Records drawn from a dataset
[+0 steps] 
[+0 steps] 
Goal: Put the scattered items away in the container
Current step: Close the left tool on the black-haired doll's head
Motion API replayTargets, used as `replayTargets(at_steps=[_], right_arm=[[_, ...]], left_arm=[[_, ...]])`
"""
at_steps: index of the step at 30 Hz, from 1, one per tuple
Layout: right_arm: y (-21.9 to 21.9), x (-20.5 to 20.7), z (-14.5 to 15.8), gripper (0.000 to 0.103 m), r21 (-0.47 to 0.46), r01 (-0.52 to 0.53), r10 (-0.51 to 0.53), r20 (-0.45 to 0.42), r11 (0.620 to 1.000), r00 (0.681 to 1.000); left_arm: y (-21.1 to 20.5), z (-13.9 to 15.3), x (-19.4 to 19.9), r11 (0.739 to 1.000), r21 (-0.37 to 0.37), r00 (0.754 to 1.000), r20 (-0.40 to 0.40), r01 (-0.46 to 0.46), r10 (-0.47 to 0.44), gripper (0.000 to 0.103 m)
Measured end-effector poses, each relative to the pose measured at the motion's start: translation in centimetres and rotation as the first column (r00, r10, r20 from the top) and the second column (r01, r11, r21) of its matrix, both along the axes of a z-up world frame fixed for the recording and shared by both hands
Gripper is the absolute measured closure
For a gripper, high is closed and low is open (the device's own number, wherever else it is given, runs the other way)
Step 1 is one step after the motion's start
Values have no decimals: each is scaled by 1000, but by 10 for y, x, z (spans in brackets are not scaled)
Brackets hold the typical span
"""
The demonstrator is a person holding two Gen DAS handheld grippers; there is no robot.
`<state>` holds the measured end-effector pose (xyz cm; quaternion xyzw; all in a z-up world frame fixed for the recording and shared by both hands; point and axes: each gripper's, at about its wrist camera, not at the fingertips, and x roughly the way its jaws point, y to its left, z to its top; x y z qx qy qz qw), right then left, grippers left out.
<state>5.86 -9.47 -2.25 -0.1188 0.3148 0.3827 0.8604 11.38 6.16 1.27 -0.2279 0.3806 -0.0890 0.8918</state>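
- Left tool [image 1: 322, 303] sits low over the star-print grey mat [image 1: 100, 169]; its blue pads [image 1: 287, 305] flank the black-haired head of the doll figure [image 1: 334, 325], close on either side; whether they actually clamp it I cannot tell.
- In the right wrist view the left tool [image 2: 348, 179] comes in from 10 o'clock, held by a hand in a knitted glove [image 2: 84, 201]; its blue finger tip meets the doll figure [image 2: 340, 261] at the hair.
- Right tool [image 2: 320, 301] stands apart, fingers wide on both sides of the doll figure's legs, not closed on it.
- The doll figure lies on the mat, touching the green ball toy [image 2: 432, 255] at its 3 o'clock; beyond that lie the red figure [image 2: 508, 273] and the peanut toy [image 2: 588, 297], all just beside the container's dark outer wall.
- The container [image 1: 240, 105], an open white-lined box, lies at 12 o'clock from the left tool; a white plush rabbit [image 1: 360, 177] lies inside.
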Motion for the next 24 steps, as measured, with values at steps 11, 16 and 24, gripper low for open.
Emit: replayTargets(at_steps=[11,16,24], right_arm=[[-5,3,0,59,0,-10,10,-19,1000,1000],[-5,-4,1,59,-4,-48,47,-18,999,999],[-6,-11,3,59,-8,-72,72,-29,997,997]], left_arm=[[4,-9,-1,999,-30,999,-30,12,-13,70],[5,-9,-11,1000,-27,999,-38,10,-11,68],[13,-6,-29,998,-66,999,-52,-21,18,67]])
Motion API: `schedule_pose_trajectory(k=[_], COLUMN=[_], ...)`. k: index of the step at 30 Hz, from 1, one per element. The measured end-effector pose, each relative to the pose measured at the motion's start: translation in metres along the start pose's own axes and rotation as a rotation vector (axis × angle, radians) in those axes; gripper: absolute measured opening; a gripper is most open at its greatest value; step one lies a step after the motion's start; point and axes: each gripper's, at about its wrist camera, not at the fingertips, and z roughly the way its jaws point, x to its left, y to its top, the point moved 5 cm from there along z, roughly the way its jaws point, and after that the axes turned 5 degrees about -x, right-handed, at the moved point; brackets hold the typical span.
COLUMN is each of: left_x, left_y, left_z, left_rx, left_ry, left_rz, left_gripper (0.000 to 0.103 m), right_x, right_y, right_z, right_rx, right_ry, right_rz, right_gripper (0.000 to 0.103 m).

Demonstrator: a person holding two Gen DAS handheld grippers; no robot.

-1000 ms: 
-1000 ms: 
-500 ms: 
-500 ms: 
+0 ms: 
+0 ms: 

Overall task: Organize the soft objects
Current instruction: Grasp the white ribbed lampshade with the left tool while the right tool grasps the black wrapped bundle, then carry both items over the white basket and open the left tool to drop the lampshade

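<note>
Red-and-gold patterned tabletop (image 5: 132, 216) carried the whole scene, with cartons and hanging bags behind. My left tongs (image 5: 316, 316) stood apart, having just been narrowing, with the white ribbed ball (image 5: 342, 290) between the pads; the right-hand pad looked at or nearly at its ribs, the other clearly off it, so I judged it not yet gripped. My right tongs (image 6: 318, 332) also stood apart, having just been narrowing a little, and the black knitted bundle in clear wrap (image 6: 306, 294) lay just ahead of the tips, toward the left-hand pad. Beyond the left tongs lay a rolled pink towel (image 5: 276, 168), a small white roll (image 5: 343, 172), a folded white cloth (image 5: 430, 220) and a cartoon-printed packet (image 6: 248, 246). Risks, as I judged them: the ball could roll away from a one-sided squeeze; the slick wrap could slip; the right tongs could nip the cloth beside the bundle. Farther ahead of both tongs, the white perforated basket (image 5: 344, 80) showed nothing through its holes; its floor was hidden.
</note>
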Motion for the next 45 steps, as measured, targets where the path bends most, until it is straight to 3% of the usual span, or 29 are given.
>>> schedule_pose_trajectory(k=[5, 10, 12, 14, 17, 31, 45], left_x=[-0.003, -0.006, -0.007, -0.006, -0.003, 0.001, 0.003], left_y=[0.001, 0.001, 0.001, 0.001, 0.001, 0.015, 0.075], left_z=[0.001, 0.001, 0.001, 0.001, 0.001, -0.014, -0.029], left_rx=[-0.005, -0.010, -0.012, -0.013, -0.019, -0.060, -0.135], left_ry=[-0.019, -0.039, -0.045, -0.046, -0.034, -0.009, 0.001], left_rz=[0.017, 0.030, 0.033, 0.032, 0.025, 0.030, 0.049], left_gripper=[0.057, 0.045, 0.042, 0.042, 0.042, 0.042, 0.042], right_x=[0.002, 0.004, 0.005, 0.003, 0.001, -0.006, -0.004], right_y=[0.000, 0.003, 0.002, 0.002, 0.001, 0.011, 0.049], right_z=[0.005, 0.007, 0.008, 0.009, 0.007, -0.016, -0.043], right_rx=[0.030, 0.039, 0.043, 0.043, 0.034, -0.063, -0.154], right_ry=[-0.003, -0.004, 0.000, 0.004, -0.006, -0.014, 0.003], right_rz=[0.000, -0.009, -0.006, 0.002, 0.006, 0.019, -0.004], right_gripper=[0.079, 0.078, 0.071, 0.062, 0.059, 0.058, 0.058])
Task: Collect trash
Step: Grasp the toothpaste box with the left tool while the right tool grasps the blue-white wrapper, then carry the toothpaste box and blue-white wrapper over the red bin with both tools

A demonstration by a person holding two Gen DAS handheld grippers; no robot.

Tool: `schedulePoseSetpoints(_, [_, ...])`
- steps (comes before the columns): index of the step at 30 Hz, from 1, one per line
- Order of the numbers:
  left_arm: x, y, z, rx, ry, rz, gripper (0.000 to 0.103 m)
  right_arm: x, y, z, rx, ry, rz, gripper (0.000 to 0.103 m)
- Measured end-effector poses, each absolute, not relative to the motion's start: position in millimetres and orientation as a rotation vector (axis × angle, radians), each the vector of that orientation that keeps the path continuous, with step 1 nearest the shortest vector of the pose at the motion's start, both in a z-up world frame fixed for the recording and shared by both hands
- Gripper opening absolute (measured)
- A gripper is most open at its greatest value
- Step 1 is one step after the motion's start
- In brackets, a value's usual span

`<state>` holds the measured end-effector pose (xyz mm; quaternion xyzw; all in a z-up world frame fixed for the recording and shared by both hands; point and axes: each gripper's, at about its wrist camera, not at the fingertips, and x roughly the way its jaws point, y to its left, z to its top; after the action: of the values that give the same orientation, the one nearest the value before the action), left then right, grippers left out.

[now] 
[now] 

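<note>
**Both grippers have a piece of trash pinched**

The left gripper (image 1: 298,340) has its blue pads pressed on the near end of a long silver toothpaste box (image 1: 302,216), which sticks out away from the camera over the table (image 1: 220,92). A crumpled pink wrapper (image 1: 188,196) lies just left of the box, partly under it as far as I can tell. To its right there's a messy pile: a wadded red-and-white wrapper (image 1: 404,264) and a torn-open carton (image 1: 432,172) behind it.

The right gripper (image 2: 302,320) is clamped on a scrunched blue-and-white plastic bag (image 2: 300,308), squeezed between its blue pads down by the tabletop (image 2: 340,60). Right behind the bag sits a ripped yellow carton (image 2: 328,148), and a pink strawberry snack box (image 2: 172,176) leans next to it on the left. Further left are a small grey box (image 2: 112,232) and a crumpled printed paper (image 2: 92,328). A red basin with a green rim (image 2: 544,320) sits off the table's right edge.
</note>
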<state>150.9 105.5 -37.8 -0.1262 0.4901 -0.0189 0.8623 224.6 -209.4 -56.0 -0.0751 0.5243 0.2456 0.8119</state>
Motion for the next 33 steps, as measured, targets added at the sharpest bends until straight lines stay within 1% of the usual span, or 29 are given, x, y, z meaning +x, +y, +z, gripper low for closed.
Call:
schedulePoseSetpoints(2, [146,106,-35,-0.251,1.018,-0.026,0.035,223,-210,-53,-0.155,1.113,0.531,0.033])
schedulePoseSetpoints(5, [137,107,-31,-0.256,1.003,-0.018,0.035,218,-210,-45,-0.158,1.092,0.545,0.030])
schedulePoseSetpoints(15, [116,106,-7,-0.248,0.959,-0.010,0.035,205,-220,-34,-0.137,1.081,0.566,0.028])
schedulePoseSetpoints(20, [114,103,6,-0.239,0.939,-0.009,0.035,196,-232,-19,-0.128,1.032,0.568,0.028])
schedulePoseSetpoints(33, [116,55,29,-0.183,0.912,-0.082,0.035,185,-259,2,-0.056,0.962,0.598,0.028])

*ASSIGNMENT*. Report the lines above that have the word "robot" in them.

*EXERCISE RESULT*.
The demonstrator is a person holding two Gen DAS handheld grippers; there is no robot.
Demonstrator: a person holding two Gen DAS handheld grippers; no robot.
A demonstration by a person holding two Gen DAS handheld grippers; no robot.

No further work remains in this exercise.